All of the main email marketing platforms like Constant Contact, Dotdigital, MailChimp and Klaviyo will provide you with guides and video tutorials to help you personalise your emails and maximise your engagement. Make sure not to overdo personalisation though. Used sparingly it works. Overuse can be jarring and make people reach for the unsubscribe button.
Dynamic content blocks
Allow certain blocks of copy or certain images to appear to certain audience segments based on certain criteria. For instance members of your loyalty scheme could get bonus content that only shows up for them. This has the added bonus of allowing you to tailor your message and get the main benefits across in a way that’s more relevant and appealing.
The subject line is crucial to gaining the attention of your audience in their inbox. It’s your way of greeting each person on your mailing list. It’s important to bear in mind the ‘Three second rule’. You only have three seconds to grab someone’s attention so use it wisely. If it doesn’t grab your attention, keep experimenting with your subject line.

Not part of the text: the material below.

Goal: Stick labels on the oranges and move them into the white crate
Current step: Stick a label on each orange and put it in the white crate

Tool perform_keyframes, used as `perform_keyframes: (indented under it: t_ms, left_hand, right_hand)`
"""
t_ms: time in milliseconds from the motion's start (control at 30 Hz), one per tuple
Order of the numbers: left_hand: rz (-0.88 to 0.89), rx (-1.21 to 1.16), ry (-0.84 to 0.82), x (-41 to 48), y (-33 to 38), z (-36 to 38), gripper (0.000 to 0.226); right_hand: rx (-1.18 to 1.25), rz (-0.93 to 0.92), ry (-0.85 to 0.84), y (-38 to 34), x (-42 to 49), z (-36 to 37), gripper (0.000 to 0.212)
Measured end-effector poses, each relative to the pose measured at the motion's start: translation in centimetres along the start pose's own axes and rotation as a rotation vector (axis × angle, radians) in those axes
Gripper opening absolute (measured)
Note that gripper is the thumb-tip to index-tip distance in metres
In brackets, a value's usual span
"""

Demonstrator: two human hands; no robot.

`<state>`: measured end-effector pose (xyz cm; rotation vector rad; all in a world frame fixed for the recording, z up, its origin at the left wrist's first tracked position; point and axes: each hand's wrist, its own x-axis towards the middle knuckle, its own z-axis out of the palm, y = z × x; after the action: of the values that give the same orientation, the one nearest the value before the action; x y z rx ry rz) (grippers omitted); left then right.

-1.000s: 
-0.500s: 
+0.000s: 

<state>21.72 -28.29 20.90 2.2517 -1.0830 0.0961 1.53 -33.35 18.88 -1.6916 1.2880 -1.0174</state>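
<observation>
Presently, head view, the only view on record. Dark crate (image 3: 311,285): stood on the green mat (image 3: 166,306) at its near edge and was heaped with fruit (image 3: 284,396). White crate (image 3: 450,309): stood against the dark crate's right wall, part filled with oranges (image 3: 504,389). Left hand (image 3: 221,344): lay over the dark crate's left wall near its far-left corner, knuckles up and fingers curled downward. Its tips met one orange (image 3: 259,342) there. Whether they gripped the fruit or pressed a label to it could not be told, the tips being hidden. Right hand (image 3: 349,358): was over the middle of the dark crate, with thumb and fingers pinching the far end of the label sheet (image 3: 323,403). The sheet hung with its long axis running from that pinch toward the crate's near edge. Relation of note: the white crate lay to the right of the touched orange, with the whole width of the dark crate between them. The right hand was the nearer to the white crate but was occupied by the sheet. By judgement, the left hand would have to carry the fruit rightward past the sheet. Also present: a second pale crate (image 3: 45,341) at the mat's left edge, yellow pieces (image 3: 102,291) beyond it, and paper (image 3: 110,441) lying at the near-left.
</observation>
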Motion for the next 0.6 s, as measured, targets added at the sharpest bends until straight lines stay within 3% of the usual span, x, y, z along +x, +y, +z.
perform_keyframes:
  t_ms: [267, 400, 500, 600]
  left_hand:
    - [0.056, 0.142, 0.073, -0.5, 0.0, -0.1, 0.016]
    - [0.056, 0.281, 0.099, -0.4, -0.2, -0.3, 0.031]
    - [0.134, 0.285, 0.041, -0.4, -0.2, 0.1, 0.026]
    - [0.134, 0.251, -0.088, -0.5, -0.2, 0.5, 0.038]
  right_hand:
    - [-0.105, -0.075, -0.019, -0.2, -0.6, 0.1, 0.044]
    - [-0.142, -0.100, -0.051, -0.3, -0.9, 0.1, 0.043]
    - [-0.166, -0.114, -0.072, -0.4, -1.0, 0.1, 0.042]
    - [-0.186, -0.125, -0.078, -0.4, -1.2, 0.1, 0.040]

The subject line introduces the email and is followed by something called a ‘preheader’. Email marketing platform Klaviyo describes the preheader as ‘the peanut butter to your subject line’s jelly – use it in unison with your subject line to entice your reader to open the email.’

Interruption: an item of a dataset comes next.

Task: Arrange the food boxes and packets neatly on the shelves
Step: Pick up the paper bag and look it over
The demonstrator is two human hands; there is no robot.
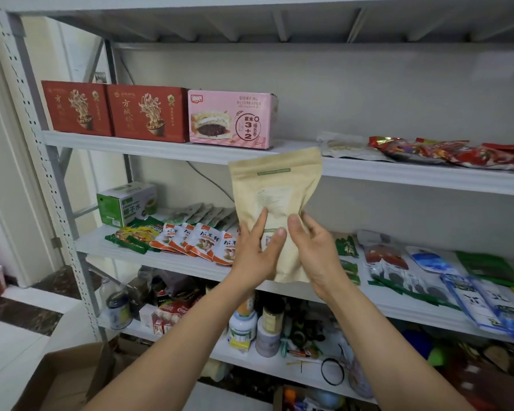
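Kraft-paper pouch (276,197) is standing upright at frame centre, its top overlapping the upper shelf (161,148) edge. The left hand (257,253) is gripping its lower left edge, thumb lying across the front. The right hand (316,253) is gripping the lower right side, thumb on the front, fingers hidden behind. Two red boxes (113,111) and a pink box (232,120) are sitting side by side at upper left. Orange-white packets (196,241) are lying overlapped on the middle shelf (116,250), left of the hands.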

Quick tips for subject lines
- Make it specific – focus on the content of the email and your goal.
- Make it brief – 50 characters can be seen in inboxes so it’s worth putting key information at the front of your subject line. 54% of emails are opened on mobile according to Litmus and here the number of characters are even more limited.
- Always use the pre-header – it looks more professional and allows you to add a further benefit to opening the email.
- Use their first name – this can significantly increase your open rate. Be careful though this technique might become stale if you use it too often.
- Be creative – ask a question, cut your sentence short, add an incentive or giveaway or even throw in a pun or an emoji. When in doubt, test to see what works.
- What makes you unsubscribe? Avoid this.
Quick tips for preheader text
- Think of it as the added cherry. It gives you the opportunity to add a bit more information to your subject line.
- Use it to give a taste of what’s inside. Use your preheader to tease what’s coming in the email.
- Keep it short – it might not all be seen depending on the format it’s being viewed on.
The best time to send an email varies a lot depending on your organisation and your audience. According to a recent study the best possible time to send an email is at 1 pm, with another spike in activity around 10 am. These findings are substantiated by further research from CoSchedule, which consolidated information from many different studies available online. They found the best time to send an email is likely between 10 am and 11 am, with 2 pm as a viable alternative time. They also found a small spike in email success when sent around 8pm which probably indicates a last check of emails before the end of the day.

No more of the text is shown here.